:: WORK TO COMPLETE ::
Every entry must be duplicated word for word.

:: Items from a dataset ::
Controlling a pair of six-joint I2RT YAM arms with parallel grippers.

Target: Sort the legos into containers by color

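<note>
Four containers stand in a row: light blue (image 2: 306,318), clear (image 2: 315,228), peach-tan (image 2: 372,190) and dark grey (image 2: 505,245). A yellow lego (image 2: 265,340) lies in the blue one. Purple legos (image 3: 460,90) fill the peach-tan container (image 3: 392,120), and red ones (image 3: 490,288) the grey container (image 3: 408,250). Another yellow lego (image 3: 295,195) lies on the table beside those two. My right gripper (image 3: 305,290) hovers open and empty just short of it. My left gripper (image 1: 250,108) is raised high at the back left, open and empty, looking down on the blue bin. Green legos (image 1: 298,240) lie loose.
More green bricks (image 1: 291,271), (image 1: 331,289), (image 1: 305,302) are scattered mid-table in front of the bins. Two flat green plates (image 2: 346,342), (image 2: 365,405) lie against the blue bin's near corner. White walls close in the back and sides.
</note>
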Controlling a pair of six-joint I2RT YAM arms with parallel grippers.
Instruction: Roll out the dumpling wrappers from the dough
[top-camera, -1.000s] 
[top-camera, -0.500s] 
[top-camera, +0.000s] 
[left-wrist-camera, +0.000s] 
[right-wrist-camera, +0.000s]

:: SOLUTION BELOW ::
Controlling a pair of six-joint I2RT YAM arms with parallel grippers.

Target: Sort the legos into containers by color

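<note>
Four containers stand in a row: light blue (image 2: 306,318), clear (image 2: 315,228), peach-tan (image 2: 372,190) and dark grey (image 2: 505,245). A yellow lego (image 2: 265,340) lies in the blue one. Purple legos (image 3: 460,90) fill the peach-tan container (image 3: 392,120), and red ones (image 3: 490,288) the grey container (image 3: 408,250). Another yellow lego (image 3: 295,195) lies on the table beside those two. My right gripper (image 3: 305,290) hovers open and empty just short of it. My left gripper (image 1: 250,108) is raised high at the back left, open and empty, looking down on the blue bin. Green legos (image 1: 298,240) lie loose.
More green bricks (image 1: 291,271), (image 1: 331,289), (image 1: 305,302) are scattered mid-table in front of the bins. Two flat green plates (image 2: 346,342), (image 2: 365,405) lie against the blue bin's near corner. White walls close in the back and sides.
</note>
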Controlling a pair of six-joint I2RT YAM arms with parallel grippers.
Instruction: Roll out the dumpling wrappers from the dough
[top-camera, -1.000s] 
[top-camera, -0.500s] 
[top-camera, +0.000s] 
[left-wrist-camera, +0.000s] 
[right-wrist-camera, +0.000s]

The exercise was answered completely.